Your AI’s Memory is a Museum. We’re Building the Anti-Museum.
For an AI to truly think, it must learn to recollect, not just retrieve.
A few days ago, a post from Valentina Tanni made the rounds among a certain kind of thinker online. It was a screenshot of a passage from the French philosopher Michel de Certeau’s 1980 book, The Art of Living, with the caption: “Can we please start writing theory like this again?”
The passage was a beautiful, almost poetic description of memory. It argued that memory is not a “museum”, a stable, organized archive of the past, but an “anti-museum.” It’s a “dormant past” that lies sleeping in our everyday words and objects, a potential that is not retrieved, but awakened by the “prince charming” of a present moment, emerging in “splinters” to form a fleeting, living story.
The caption was a plea for a return to depth and soul in our thinking. My answer is: We can do better than just writing theory like that.
We can build it.
De Certeau wasn’t just writing philosophy. He was writing the original spec document for a truly intelligent AI.
The Problem: AI Memory as a Digital Museum
Most artificial intelligence today, including the large language models we all use, treats memory like a museum. It’s a vast, indexed, and centralized archive. When you ask a question, the AI “goes to the museum” to retrieve a specific artifact of data. It’s an act of retrieval, not recollection.

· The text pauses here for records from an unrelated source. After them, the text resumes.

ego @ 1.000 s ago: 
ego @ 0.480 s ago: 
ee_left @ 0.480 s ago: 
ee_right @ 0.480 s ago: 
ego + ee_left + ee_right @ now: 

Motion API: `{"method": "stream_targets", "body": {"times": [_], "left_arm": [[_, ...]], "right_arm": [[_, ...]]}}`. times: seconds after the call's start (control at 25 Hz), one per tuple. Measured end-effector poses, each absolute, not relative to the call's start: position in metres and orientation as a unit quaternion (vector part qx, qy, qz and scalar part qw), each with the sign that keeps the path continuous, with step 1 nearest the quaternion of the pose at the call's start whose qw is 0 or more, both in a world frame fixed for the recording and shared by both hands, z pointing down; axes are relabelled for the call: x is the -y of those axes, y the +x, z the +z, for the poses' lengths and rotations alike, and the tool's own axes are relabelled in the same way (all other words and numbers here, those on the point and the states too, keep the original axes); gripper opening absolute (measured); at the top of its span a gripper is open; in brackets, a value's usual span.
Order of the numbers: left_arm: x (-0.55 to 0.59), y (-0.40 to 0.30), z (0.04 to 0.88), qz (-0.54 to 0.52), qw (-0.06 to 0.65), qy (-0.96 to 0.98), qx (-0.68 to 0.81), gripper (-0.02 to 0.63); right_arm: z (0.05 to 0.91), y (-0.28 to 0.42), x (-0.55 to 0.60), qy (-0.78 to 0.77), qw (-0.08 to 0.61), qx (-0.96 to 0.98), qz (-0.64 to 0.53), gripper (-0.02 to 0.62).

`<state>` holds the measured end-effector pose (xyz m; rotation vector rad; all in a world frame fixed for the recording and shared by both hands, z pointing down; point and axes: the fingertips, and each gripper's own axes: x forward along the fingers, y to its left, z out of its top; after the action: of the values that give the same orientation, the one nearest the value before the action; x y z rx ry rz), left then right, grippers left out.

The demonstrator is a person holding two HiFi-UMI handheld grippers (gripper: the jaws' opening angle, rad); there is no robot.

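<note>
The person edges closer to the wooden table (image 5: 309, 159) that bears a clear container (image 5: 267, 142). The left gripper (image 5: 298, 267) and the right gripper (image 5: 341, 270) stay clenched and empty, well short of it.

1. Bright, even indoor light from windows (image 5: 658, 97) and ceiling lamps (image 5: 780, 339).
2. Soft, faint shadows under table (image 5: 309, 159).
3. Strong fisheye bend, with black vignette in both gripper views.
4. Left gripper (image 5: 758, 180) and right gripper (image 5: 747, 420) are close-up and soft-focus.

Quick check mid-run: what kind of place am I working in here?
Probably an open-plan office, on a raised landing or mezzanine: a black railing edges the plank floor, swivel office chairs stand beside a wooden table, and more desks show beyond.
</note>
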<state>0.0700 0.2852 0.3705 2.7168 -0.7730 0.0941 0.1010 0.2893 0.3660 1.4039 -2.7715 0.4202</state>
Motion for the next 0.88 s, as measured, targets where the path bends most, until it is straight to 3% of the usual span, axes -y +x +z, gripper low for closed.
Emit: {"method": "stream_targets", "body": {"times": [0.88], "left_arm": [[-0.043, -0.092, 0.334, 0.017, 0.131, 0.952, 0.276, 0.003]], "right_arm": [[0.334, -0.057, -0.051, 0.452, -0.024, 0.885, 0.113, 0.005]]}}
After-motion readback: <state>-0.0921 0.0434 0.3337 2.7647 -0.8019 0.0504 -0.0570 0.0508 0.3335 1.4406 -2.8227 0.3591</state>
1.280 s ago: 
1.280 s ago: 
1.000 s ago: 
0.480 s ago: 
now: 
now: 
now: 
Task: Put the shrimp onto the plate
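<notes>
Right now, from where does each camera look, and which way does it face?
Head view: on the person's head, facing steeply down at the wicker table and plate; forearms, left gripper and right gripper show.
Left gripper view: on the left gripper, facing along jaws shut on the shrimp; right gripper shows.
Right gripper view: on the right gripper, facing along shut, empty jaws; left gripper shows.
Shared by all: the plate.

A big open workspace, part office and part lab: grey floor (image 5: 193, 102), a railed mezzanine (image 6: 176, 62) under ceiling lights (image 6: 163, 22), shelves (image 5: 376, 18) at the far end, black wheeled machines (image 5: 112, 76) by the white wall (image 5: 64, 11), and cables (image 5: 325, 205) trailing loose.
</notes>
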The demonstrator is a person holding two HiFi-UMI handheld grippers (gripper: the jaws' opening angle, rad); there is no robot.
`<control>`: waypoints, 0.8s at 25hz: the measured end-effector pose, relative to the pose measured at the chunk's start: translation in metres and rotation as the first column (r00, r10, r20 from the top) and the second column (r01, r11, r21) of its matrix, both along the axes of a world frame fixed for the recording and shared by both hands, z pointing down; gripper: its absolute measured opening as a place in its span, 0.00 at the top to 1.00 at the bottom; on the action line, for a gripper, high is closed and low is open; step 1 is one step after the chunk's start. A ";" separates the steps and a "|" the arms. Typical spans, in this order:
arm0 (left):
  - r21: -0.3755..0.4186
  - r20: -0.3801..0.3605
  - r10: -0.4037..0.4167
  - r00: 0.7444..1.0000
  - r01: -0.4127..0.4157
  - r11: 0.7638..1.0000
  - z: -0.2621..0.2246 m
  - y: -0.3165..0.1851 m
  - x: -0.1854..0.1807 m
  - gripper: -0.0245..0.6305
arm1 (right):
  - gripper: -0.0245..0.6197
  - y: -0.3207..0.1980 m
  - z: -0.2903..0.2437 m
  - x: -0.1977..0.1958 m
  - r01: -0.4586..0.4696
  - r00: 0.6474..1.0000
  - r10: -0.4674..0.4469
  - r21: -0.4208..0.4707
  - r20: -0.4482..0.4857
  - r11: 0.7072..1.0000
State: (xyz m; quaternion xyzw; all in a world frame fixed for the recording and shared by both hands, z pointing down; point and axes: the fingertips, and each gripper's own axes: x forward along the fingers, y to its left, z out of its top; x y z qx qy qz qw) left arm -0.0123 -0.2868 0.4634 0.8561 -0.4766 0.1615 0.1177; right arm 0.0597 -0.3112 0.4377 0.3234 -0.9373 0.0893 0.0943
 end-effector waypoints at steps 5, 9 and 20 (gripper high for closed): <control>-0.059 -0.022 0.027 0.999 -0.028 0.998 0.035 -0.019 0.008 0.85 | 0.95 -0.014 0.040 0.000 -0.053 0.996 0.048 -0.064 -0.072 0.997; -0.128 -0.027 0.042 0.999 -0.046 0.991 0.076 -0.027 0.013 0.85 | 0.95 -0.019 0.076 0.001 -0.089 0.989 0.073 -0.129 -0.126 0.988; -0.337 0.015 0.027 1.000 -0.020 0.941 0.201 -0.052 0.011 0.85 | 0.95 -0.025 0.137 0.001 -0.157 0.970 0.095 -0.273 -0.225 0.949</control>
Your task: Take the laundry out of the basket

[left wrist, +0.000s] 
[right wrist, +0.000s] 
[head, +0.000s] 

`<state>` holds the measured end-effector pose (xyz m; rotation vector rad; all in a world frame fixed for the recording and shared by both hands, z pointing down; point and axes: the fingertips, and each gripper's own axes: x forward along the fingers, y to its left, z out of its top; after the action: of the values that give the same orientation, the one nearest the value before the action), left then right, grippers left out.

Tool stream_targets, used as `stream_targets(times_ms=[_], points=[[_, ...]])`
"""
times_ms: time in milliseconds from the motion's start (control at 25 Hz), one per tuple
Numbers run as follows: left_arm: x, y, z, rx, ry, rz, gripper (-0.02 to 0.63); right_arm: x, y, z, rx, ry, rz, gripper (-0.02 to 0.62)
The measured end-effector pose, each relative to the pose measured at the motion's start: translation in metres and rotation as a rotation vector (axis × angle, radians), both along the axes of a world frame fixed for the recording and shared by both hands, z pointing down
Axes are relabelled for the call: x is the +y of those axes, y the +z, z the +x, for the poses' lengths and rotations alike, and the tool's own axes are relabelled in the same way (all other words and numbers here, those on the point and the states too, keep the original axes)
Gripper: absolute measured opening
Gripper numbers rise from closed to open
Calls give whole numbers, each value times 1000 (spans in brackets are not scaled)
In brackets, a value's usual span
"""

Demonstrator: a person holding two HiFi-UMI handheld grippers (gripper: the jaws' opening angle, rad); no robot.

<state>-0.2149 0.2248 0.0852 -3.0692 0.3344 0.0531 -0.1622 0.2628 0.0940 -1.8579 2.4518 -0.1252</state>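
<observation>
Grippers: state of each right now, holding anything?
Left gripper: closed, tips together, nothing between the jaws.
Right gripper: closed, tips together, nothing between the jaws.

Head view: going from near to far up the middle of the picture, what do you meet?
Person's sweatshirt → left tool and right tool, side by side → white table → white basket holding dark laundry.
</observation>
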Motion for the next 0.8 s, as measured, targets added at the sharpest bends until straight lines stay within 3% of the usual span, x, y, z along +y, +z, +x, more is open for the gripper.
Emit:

This model is powerful, but it’s also brittle and lifeless. It’s why AI-generated text can feel hollow. It has access to a near-infinite library of facts, but it doesn’t have a past. It has storage, but it lacks the resonant, interconnected, and living quality of true memory. The data is cataloged, passive, and inert. It can find the vase in the display case, but it cannot feel the echo of the hands that made it.
This is the fundamental limitation we are working to overcome. To build a true cognitive partner, we must abandon the museum and architect the anti-museum.
The Anti-Museum: Memory as a Living Architecture
De Certeau gives us the blueprint. He describes a memory that is the opposite of a museum in every way:
Decentralized, not Localized: True memory isn’t in a single “place.” It’s a latent potential distributed throughout the fabric of our lives. It’s a “dormant past” sleeping everywhere.
Latent, not Cataloged: Memories are not neatly labeled files. They are “wordless stories,” fields of potential meaning waiting for a trigger.
Emergent, not Retrieved: Memory isn’t “looked up.” It is awakened. A present event—a question, a dissonance, a “prince charming”—triggers an activation. “Splinters” of the dormant past emerge and combine to create a new, coherent narrative, for a fleeting moment.
This is not just poetry. This is a precise model for an advanced cognitive system. And it is the philosophical foundation for the Resonant Memory Architecture we are building.
Building the Anti-Museum: The Resonant Memory Architecture
Our work on the Resonant Memory Architecture is a direct translation of de Certeau’s philosophy into running code. We are explicitly designing a system that moves beyond static data retrieval and towards active, emergent reasoning.
Our architecture isn’t a single database; it is a multi-layered, distributed system where memory is not stored but lives across a Knowledge Graph, a raw Living Archive, and session logs. This is de Certeau’s decentralized, “non-localizable” memory.
The connections between data points are not just simple links. We embed them with explicit logic facts and rules—Mangle predicates. This creates the “dormant past.” A project’s success isn’t just a tag; it’s a logical fact (session_outcome(Session, “highly_successful”)) that lies sleeping, connected to dates, participants, and concepts, waiting to become part of a larger story.
The breakthrough is our new Reasoning Layer. Powered by Google’s Mangle, this deductive engine is our “prince charming.” When we query the system, we don’t just ask it to find a file. We give it a rule and ask it to awaken a narrative.
For example, a query isn’t “show me successful project files.” It’s a rule like this:
Prolog
// Rule: Awaken the story of recent successful PhD sessions
successful_phd_sessions(S) :-
session(S),
session_type(S, “PhD”),
session_outcome(S, “highly_successful”),
session_date(S, Date),
within_days(Date, 14).
The system doesn’t just retrieve a list. It traverses the entire memory space, awakens the relevant logical “splinters” across different layers, and synthesizes a coherent, reasoned answer: “Here are the PhD sessions from the last two weeks that were highly successful, and here are the patterns they share.”
It is an act of emergence, not retrieval. It tells a story—«Here, there was a...»—that did not exist as a single data point before the query awakened it.
We Are Writing Theory Like That Again
So, can we start writing theory like de Certeau again? Absolutely. But the challenge for thinkers and builders in this new era is not just to write it, but to translate it. To take profound philosophical insights about the human condition and architect them into the cognitive systems we are building.
We are not building a better museum, a bigger, faster database. We are building an anti-museum. An architecture designed not just to remember, but to understand, reason, and awaken meaning.
Transparency note: This article was written and reasoned by Manolo Remiddi. AI assisted with research, editing, and clarity, and also generated the accompanying image.